### TASK PROMPT
Search the material for the word "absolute" and copy each line that holds it.
### INPUT MATERIAL
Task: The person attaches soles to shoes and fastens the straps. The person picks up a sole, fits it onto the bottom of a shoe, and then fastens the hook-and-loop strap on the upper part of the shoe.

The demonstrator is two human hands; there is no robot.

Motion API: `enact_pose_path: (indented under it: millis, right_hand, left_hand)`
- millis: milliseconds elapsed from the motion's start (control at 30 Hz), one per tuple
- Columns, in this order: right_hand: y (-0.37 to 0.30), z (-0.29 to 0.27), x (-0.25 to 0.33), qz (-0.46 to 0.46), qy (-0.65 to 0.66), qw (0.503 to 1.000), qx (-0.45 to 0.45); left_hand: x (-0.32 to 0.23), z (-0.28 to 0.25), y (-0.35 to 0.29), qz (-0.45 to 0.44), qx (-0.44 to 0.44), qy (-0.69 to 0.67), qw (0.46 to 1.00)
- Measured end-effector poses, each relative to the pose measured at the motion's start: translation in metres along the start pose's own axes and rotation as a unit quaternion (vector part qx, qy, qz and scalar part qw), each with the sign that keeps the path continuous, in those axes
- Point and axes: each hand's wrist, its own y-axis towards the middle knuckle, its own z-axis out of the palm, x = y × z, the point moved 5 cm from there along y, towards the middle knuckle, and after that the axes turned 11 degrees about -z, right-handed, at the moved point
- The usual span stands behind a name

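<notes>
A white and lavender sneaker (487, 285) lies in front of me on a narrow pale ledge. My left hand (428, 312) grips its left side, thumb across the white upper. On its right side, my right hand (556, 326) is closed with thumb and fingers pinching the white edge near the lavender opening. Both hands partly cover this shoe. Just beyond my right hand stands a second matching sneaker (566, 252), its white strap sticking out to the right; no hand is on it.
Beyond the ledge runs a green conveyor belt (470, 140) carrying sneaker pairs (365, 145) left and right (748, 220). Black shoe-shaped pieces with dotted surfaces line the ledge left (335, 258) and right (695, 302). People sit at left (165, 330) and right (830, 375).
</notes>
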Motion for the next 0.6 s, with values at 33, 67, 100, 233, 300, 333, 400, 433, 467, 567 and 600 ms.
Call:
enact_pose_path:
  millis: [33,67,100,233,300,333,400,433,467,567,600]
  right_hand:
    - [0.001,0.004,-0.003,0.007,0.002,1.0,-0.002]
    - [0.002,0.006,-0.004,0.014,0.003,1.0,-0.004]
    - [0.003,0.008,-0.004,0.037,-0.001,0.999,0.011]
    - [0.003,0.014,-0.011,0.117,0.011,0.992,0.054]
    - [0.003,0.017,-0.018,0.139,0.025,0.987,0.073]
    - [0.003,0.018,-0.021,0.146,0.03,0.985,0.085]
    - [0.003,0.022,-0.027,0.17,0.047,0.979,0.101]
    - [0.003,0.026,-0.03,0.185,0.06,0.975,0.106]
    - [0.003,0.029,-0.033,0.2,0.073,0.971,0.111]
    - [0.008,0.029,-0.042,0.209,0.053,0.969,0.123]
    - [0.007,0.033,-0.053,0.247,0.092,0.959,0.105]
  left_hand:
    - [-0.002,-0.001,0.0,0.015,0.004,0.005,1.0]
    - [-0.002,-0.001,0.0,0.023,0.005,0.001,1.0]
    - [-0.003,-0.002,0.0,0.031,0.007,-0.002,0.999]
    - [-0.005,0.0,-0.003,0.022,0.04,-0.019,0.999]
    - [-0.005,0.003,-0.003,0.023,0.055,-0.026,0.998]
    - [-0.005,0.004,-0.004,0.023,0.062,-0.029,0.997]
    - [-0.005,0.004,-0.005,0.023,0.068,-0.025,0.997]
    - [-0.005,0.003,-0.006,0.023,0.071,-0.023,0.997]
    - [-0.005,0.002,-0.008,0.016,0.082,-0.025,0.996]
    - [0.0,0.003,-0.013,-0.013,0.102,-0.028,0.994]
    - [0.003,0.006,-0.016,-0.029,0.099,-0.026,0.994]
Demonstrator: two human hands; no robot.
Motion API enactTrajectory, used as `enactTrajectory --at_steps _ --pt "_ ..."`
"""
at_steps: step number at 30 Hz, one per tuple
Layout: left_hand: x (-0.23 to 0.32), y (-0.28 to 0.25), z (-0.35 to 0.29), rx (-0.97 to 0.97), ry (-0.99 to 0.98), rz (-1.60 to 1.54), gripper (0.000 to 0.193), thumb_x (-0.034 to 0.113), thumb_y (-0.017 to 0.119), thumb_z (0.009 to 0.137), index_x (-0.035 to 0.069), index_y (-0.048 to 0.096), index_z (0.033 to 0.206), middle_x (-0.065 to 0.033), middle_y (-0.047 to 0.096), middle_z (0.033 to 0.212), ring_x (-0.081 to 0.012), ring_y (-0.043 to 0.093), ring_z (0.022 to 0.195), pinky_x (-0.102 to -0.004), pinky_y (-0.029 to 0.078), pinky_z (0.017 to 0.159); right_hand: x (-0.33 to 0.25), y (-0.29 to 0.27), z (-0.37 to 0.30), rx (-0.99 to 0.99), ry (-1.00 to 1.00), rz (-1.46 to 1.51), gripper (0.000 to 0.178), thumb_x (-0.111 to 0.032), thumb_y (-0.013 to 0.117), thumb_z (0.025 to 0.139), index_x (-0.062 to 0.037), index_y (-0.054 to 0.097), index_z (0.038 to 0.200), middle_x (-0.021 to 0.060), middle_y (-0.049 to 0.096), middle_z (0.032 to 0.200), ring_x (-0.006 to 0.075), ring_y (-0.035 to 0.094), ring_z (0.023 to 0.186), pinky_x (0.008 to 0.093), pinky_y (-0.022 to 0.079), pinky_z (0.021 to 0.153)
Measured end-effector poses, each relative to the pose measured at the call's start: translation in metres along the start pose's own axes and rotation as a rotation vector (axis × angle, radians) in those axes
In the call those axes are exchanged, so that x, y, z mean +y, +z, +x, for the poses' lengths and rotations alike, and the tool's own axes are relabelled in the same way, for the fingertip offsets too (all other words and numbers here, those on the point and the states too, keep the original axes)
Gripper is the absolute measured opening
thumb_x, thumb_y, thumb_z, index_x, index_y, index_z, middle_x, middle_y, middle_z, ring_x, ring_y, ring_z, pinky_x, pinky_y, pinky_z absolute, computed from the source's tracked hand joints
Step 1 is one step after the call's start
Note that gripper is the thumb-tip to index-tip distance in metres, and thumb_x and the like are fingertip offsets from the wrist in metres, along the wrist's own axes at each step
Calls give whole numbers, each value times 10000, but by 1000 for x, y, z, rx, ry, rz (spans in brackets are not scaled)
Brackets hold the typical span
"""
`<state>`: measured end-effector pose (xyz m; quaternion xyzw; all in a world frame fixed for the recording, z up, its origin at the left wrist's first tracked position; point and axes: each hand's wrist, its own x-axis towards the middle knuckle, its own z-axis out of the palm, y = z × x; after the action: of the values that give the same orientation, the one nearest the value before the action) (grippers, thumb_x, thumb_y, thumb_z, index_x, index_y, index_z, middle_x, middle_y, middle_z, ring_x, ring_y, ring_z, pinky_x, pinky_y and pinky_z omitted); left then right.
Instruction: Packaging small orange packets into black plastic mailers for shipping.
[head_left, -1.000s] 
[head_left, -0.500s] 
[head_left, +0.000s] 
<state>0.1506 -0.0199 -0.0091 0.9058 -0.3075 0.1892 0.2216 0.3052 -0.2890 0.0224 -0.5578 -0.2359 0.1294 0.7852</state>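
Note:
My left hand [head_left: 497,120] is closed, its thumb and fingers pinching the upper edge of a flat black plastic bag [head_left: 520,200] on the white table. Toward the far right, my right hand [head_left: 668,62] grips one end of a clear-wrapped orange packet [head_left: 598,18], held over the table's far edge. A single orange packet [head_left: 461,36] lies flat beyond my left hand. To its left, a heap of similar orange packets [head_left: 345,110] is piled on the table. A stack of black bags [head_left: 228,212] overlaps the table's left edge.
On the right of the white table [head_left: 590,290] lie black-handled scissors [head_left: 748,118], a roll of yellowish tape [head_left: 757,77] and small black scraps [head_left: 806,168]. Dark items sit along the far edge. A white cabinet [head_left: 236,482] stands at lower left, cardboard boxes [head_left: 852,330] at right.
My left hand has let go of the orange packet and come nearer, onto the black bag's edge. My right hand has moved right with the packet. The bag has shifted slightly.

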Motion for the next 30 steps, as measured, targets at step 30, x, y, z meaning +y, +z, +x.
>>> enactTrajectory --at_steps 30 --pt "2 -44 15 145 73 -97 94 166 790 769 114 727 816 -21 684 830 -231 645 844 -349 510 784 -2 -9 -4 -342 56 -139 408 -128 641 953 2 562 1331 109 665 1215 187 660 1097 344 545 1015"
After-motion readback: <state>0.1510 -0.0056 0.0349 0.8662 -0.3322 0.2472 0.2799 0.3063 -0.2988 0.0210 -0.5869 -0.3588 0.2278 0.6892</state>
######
### ANSWER SPACE
Gripper is the absolute measured opening
thumb_x, thumb_y, thumb_z, index_x, index_y, index_z, middle_x, middle_y, middle_z, ring_x, ring_y, ring_z, pinky_x, pinky_y, pinky_z absolute, computed from the source's tracked hand joints

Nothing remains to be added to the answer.